Free pet food offer brings deluge of requests
Published: December 26, 2012
Edie Lau
The food is taken.
In yet
another testament to the reach of electronic communication, an online news
article about tons of free pet food stacked in a New York warehouse with
nowhere to go attracted a torrent of requests almost instantly, some
from as far away as Greece and Poland.
This week, if all goes as planned, 40 pallets’
worth of Pedigree, Cesar and Whiskas dog and cat food will start finding
its way to pet owners ravaged in late October by Hurricane Sandy — the
very people the food was intended for originally.
“It worked!” pronounced an elated, if weary, Dr. Brian Green.
Green
is a veterinarian in Tarrytown, about 25 miles northeast of New York
City. After Hurricane Sandy thrashed much of the coast, Green joined
with other volunteers, including Mike and Martha Witkowski, owners of
ZipJack Custom Umbrellas in nearby Elmsford, to collect and deliver
donations of food and goods to storm victims.
Among the
donations the volunteers received were 46 pallets of pet food from an
animal rescue group in Texas. They were able to find takers for
six of the pallets — equal to about 1,500 pounds of food — but as storm
assistance poured in from all over, demand dwindled for the rest.
Green
reached out to the Veterinary Information Network (VIN), a professional
organization with nearly 50,000 members around the world, for help in
spreading the word about the free food. VIN’s media arm, the VIN News
Service, published an article on Friday.
By Saturday, responses began filling Green’s email inbox.

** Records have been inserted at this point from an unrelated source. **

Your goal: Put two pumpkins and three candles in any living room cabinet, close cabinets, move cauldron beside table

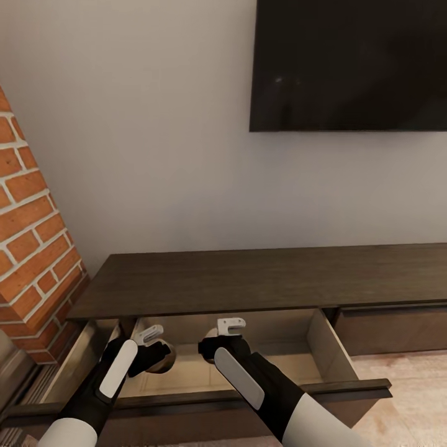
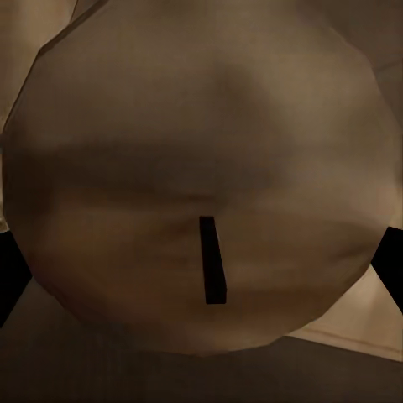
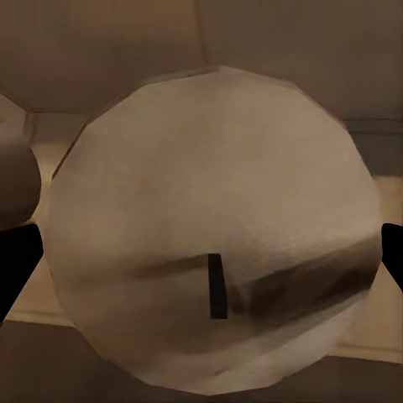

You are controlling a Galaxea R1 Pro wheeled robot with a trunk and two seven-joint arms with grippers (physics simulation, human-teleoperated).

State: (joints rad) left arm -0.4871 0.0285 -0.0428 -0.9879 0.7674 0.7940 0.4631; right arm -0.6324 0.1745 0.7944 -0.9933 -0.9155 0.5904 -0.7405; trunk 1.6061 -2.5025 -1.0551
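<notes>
L gripper (image 1: pixel 162 355) and R gripper (image 1: pixel 211 347) each clamp a round beige candle, dark wick slit: left candle (image 2: pixel 201 176), right candle (image 3: pixel 210 227). Both over cabinet's (image 1: pixel 248 279) open pale drawer (image 1: pixel 205 372).

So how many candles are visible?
2: one pale round black-wicked candle in the left claw, a second candle in the right claw, both over the open wooden drawer. Others possibly hidden.

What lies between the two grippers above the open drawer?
Nothing but the drawer's pale floor, in the head view; left gripper and right gripper each hold a candle.
</notes>
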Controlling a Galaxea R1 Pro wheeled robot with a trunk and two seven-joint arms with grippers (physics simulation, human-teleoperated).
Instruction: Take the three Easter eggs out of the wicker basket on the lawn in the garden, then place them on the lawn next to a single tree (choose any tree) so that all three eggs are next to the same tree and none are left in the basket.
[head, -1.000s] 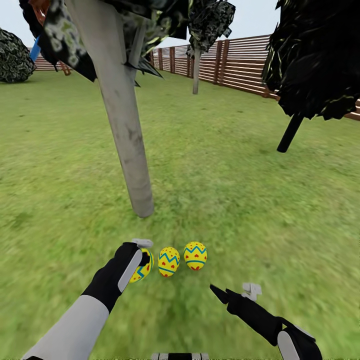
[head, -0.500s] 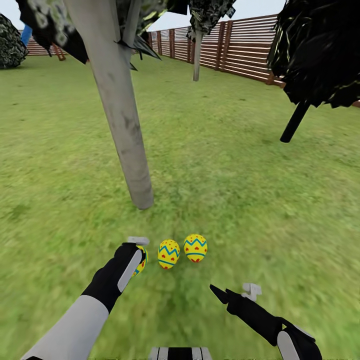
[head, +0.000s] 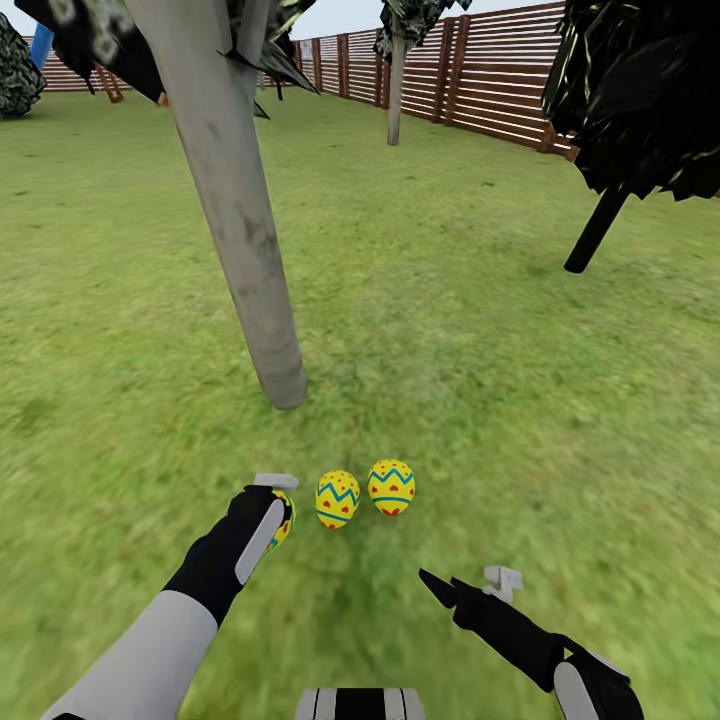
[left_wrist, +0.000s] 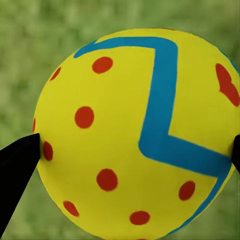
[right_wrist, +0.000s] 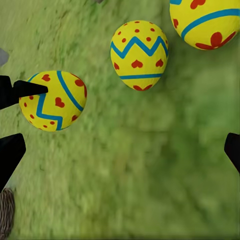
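Head camera has tipped down a bit since a second ago — fence and far trees sit higher in view; eggs and arms barely changed. Left gripper (head: 278, 503) is low on the lawn (head: 480, 380), clamped on the third egg (left_wrist: 135, 132), fingertips touching both its sides in the left wrist view. Middle egg (head: 337, 499) and right egg (head: 391, 487) rest upright on the grass just beside it, in a short row near the foot of the pale grey tree (head: 250, 260). Right gripper (head: 470, 585) hovers off to the right, jaws spread apart, holding nothing. Wicker basket (right_wrist: 5, 220) edge peeks in the right wrist view — contents can't be told.
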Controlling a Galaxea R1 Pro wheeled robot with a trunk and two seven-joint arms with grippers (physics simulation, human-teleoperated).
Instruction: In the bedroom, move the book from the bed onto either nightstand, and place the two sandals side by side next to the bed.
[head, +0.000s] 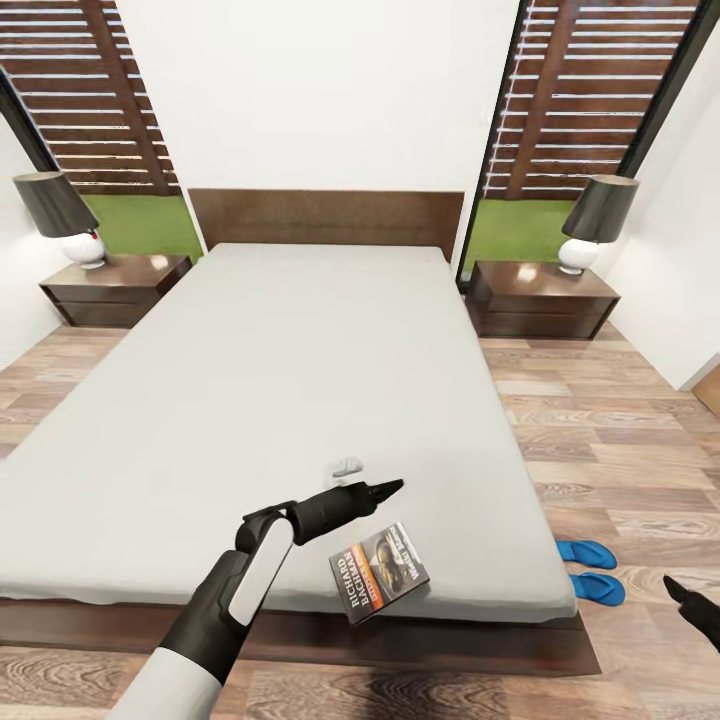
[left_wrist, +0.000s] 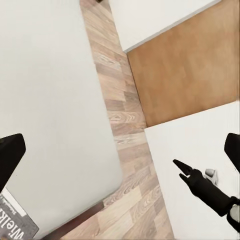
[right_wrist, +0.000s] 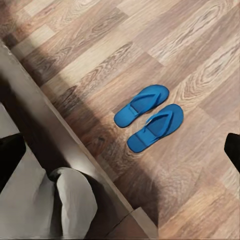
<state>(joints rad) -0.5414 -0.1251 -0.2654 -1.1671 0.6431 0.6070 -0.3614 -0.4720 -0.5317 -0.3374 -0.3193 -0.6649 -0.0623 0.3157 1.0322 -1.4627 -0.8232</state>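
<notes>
Bedroom: bed (head: 300, 400), nightstand (head: 540, 298), lamps (head: 595, 222)

Just below the black left gripper (head: 392, 487), tipping a black-and-white arm: dark grey-black book (head: 379, 572) with an orange band and white lettering. Under both, plain light-grey bed (head: 280, 400) edged in dark brown wood. Beyond the black right gripper (head: 672, 588), near its tip: two bright blue sandals (right_wrist: 148, 118) on brown wood-plank floor (head: 620, 440) with pale streaks. Far ahead of both grippers: glossy dark brown nightstands (head: 541, 298), white-based lamps (head: 596, 222) with dark grey shades, white walls, brown slats over green.
</notes>
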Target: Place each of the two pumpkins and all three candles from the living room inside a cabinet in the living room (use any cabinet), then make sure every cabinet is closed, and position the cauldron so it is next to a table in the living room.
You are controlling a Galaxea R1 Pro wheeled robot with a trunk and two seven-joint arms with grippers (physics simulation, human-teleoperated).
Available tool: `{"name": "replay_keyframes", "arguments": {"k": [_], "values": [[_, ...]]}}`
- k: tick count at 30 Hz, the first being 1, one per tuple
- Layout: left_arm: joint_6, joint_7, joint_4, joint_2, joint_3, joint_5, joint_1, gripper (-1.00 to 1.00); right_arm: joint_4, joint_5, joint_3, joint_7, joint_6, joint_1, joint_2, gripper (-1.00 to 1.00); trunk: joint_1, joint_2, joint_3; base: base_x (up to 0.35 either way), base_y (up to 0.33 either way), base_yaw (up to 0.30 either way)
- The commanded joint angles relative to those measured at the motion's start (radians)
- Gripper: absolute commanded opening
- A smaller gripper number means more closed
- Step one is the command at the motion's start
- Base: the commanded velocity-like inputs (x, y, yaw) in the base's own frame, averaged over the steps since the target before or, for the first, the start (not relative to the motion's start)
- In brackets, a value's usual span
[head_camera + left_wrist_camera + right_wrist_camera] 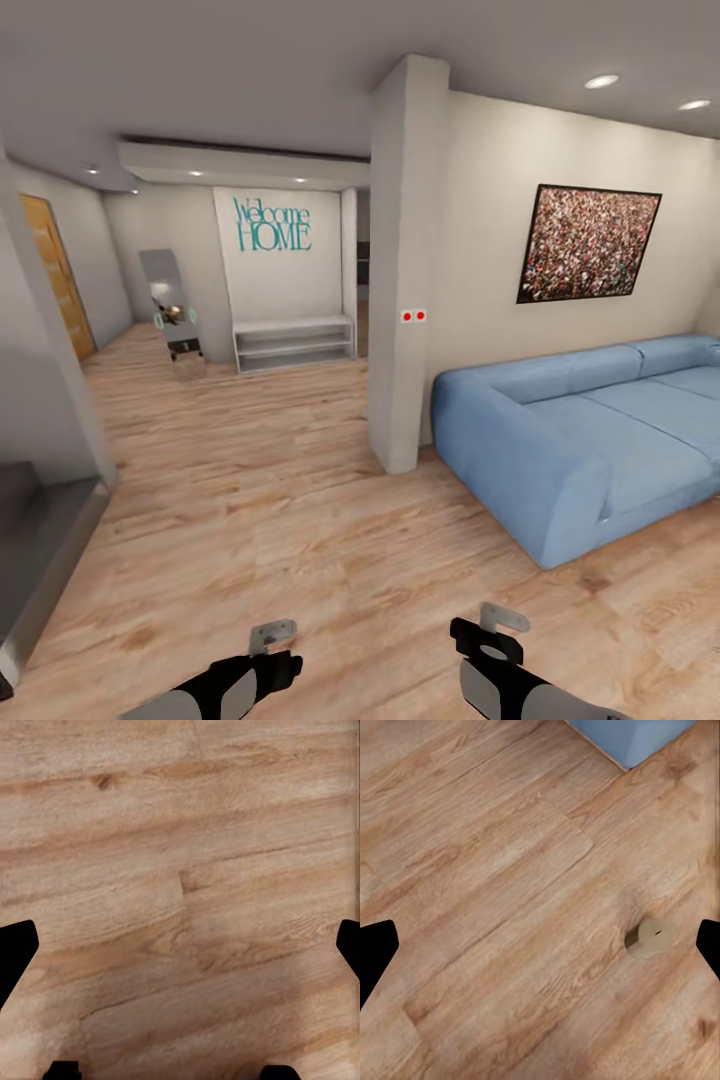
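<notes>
Head view, left to right: orange door at 10 o'clock, leaning mirror, white shelf under the teal "Welcome HOME" lettering at 11, pillar at 12, framed picture and blue sofa at 2–3. Left gripper is hanging over bare wood floor, fingers spread wide, holding nothing. Right gripper is also spreading wide and empty; one candle is sitting on the floor below it, near the sofa's corner.
</notes>
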Motion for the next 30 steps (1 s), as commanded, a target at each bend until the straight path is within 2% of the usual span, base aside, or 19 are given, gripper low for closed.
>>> {"name": "replay_keyframes", "arguments": {"k": [1, 15, 22, 30], "values": [[0.006, -0.001, -0.002, 0.0, 0.009, -0.01, 0.0, 1.0, -0.001, -0.011, 0.008, -0.003, -0.004, -0.001, 0.0, 1.0, 0.001, -0.002, -0.002, 0.33, 0.0, -0.272], [0.006, -0.001, -0.002, 0.0, 0.009, -0.01, 0.0, 1.0, -0.001, -0.011, 0.008, -0.003, -0.004, 0.0, -0.001, 1.0, 0.001, -0.002, -0.002, 0.331, 0.048, -0.272], [0.007, -0.001, -0.002, 0.0, 0.009, -0.01, 0.0, 1.0, -0.001, -0.011, 0.008, -0.003, -0.004, 0.0, -0.001, 1.0, 0.001, -0.002, -0.002, 0.279, 0.227, -0.272], [0.007, 0.0, -0.002, 0.0, 0.009, -0.01, 0.0, 1.0, -0.001, -0.011, 0.007, -0.003, -0.004, 0.0, -0.002, 1.0, 0.001, -0.002, -0.002, 0.162, 0.294, -0.272]]}}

“Then it hit Facebook and went viral, and I have fielded probably close to 300 emails now,” Green said Wednesday.
Five
came from Greece and one from Poland — from rescue organizations that
apparently hadn’t thought about the cost and logistics of shipping the
food overseas, he said.
Within the United States, messages came
from 15 or 16 states, Green said, including one from a rescue
organization in Texas offering help distributing the food. It turned out
the organization was the same one that donated the food originally.
Calls
also poured into ZipJack. In the end, the storm relief volunteers were
able to connect with several organizations that said they could deliver
the food to storm victims on Staten Island, the Rockaways and Long
Island, the hardest-hit parts of the state.
“We were having so
much trouble identifying the people in need, and the organizations, they
know where it needs to go and can provide the transportation,” Green
said.
“The happy ending is, people in desperate need are going
to get a lot of pet food,” he said. “That’s the bottom line. ... I’m
very happy to have been a part of it.”